EXERCISE DETAILS
Please work out how many lines in the entries below include the string "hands", and reply with the number alone.

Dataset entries
============
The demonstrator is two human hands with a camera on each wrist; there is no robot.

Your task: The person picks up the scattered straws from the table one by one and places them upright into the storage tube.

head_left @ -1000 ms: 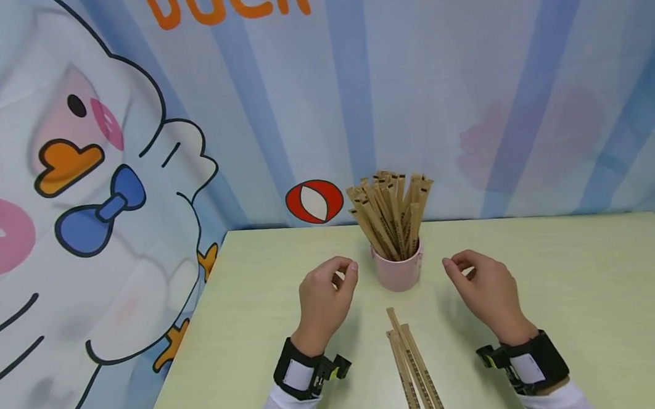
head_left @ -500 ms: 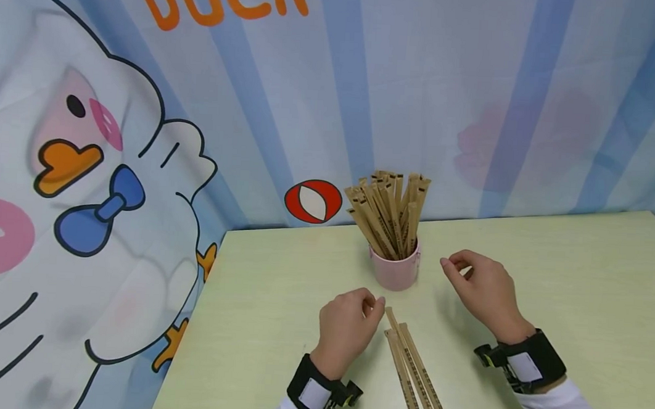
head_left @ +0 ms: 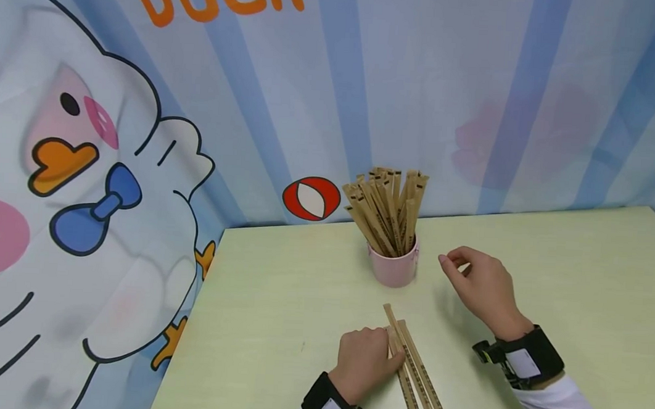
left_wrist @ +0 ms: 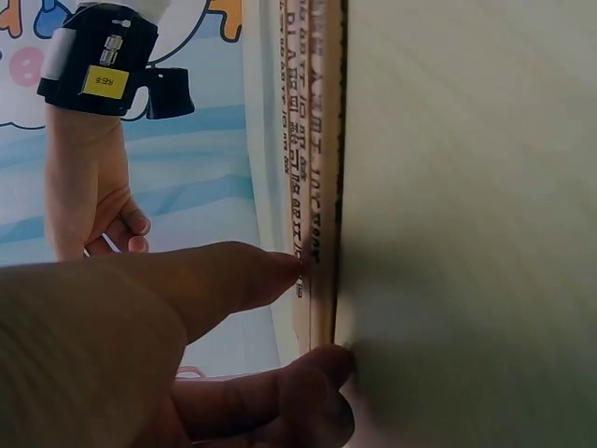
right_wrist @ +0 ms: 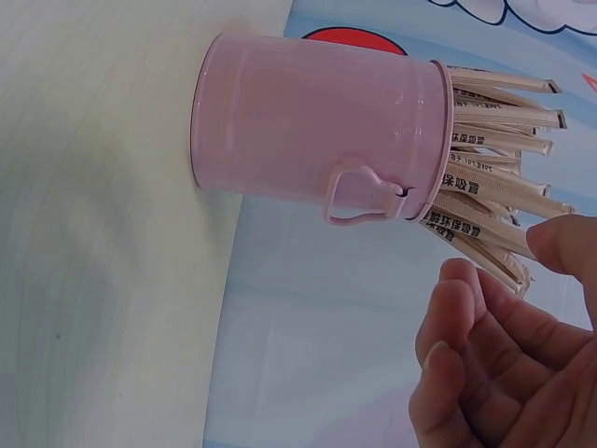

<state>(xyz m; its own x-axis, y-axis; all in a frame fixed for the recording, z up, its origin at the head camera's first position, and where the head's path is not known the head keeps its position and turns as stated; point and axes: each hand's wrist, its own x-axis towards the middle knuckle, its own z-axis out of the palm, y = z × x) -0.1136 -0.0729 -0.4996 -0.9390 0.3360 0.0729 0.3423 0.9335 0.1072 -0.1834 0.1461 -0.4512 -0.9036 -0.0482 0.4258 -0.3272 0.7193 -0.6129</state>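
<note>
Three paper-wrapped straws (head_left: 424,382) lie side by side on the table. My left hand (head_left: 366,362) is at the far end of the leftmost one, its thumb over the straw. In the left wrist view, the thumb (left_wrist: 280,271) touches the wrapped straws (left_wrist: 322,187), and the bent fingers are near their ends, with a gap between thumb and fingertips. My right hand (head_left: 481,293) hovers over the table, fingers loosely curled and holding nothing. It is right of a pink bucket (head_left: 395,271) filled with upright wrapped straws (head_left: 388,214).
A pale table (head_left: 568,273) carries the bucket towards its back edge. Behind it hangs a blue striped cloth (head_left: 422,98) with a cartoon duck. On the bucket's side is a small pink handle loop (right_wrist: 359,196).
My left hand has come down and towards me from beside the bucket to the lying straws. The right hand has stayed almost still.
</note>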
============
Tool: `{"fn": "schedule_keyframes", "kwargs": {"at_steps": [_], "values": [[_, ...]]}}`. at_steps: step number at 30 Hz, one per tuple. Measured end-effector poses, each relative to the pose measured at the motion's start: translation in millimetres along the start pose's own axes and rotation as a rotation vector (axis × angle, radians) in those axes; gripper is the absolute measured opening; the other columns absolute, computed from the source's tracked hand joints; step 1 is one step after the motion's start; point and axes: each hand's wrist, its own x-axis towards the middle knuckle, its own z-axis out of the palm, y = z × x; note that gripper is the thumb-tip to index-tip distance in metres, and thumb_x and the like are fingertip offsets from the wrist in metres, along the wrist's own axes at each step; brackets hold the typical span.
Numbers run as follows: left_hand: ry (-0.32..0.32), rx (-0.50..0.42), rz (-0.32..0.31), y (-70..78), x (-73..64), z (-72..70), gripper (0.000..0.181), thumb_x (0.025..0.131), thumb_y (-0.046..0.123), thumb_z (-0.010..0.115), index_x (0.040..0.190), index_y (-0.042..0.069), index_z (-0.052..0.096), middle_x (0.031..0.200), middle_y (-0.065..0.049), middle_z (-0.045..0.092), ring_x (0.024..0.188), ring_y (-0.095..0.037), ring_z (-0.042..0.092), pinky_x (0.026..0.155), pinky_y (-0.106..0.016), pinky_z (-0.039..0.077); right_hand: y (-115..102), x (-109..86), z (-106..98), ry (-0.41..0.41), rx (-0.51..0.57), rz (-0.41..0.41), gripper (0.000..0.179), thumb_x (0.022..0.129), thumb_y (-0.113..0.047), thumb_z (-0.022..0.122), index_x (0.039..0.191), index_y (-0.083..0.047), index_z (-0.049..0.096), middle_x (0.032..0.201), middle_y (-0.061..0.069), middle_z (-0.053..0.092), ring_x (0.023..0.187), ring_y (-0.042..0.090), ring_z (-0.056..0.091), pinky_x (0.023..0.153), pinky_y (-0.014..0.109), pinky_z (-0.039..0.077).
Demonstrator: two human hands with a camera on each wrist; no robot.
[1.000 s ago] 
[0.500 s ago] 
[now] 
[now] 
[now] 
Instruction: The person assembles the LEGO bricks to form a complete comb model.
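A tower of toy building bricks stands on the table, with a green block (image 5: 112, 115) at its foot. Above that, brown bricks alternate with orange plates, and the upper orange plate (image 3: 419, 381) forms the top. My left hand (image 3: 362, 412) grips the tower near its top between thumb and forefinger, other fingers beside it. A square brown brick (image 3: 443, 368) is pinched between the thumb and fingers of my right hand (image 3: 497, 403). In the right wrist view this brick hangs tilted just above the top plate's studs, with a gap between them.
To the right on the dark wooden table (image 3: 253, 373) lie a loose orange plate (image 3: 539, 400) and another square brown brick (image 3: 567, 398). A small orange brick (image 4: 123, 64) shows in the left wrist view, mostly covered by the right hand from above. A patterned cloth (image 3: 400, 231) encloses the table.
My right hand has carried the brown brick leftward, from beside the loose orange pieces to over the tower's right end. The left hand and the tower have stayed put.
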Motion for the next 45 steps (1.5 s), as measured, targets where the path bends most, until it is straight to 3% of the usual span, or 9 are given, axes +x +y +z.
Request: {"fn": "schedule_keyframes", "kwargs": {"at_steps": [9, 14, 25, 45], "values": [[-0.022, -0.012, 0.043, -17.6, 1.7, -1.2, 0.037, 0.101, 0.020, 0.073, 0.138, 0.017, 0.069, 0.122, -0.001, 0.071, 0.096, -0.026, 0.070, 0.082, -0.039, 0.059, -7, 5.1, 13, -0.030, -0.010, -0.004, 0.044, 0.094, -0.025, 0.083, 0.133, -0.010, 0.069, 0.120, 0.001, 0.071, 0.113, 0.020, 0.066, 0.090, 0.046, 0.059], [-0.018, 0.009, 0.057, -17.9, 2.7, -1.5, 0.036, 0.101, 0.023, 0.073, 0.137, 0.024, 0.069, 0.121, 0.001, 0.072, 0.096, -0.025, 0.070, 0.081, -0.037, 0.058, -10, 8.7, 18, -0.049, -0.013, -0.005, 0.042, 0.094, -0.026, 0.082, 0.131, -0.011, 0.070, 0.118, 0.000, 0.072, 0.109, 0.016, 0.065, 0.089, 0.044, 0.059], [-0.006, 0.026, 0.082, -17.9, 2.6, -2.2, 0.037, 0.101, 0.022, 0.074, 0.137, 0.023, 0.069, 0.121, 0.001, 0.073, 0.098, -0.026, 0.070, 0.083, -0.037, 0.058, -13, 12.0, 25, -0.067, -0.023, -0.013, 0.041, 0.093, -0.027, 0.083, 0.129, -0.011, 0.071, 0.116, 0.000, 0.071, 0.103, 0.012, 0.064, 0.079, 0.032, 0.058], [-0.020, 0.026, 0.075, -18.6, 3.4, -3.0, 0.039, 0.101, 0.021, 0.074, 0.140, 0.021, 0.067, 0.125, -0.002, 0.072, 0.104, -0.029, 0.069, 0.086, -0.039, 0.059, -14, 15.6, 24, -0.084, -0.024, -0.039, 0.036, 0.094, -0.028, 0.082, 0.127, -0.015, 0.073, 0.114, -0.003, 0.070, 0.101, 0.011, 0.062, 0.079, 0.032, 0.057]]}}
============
RESPONSE TO THIS EXERCISE
2